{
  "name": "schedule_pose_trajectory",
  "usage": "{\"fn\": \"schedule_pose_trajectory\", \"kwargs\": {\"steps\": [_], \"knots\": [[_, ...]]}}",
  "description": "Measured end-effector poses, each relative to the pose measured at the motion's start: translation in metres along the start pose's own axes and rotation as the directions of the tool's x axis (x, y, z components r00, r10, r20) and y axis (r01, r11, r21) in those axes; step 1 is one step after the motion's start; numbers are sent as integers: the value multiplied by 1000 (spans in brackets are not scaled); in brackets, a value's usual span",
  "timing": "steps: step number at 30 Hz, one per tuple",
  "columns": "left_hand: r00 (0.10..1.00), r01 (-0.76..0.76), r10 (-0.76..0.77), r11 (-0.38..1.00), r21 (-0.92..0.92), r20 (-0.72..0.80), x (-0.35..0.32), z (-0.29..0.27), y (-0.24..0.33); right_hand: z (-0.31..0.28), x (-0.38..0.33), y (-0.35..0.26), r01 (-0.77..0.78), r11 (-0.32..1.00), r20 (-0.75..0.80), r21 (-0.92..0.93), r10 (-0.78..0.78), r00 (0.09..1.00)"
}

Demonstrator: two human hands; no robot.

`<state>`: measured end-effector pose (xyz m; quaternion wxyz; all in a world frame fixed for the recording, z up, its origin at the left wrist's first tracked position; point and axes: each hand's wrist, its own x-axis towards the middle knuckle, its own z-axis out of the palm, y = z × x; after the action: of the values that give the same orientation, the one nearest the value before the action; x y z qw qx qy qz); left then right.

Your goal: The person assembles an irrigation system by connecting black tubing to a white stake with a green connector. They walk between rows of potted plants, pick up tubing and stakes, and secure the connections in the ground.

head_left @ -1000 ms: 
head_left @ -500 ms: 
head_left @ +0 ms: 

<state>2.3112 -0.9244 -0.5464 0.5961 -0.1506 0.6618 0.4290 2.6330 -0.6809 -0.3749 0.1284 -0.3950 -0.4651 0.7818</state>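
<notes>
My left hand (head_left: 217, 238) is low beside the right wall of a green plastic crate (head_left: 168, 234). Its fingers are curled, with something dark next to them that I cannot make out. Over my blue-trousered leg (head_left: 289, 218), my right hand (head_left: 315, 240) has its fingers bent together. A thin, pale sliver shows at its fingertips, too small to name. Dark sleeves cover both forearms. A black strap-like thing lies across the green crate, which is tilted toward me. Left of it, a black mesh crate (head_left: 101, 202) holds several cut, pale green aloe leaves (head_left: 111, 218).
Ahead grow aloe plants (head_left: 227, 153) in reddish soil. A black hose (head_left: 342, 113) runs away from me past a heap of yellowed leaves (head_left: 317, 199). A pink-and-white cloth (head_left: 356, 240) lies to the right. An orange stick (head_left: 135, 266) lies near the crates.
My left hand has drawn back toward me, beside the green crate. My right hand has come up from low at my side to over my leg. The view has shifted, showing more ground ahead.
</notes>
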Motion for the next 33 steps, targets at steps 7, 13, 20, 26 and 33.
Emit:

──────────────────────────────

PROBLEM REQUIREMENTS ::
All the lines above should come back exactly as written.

TASK ANSWER ::
{
  "name": "schedule_pose_trajectory",
  "usage": "{\"fn\": \"schedule_pose_trajectory\", \"kwargs\": {\"steps\": [_], \"knots\": [[_, ...]]}}",
  "description": "Measured end-effector poses, each relative to the pose measured at the motion's start: translation in metres along the start pose's own axes and rotation as the directions of the tool's x axis (x, y, z components r00, r10, r20) and y axis (r01, r11, r21) in those axes; step 1 is one step after the motion's start; numbers are sent as integers: the value multiplied by 1000 (spans in brackets are not scaled); in brackets, a value's usual span",
  "timing": "steps: step number at 30 Hz, one per tuple",
  "columns": "left_hand: r00 (0.10..1.00), r01 (-0.76..0.76), r10 (-0.76..0.77), r11 (-0.38..1.00), r21 (-0.92..0.92), r20 (-0.72..0.80), x (-0.35..0.32), z (-0.29..0.27), y (-0.24..0.33); right_hand: z (-0.31..0.28), x (-0.38..0.33), y (-0.35..0.26), r01 (-0.77..0.78), r11 (-0.32..1.00), r20 (-0.75..0.80), r21 (-0.92..0.93), r10 (-0.78..0.78), r00 (0.09..1.00)"
}

Demonstrator: two human hands; no robot.

`<state>`: measured end-effector pose (xyz m; quaternion wxyz; all in a world frame fixed for the recording, z up, its origin at the left wrist's first tracked position; point and axes: each hand's wrist, its own x-axis towards the middle knuckle, its own z-axis out of the palm, y = z × x; after the action: of the values that give the same orientation, the one nearest the value before the action; x y z qw qx qy qz); left then right.

Your goal: The person assembles an irrigation system by connecting black tubing to a white stake with a green connector. They walk between rows of potted plants, pick up tubing and stakes, and secure the connections in the ground.

head_left @ -1000 ms: 
head_left @ -500 ms: 
head_left @ +0 ms: 

<state>2.3112 -0.9244 -0.5464 0.5961 -0.1506 0.6618 0.4290 2.6330 -0.6809 -0.3749 0.1284 -0.3950 -0.4651 0.7818</state>
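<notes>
My left hand (head_left: 217, 238) is low beside the right wall of a green plastic crate (head_left: 168, 234). Its fingers are curled, with something dark next to them that I cannot make out. Over my blue-trousered leg (head_left: 289, 218), my right hand (head_left: 315, 240) has its fingers bent together. A thin, pale sliver shows at its fingertips, too small to name. Dark sleeves cover both forearms. A black strap-like thing lies across the green crate, which is tilted toward me. Left of it, a black mesh crate (head_left: 101, 202) holds several cut, pale green aloe leaves (head_left: 111, 218).
Ahead grow aloe plants (head_left: 227, 153) in reddish soil. A black hose (head_left: 342, 113) runs away from me past a heap of yellowed leaves (head_left: 317, 199). A pink-and-white cloth (head_left: 356, 240) lies to the right. An orange stick (head_left: 135, 266) lies near the crates.
My left hand has drawn back toward me, beside the green crate. My right hand has come up from low at my side to over my leg. The view has shifted, showing more ground ahead.
</notes>
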Motion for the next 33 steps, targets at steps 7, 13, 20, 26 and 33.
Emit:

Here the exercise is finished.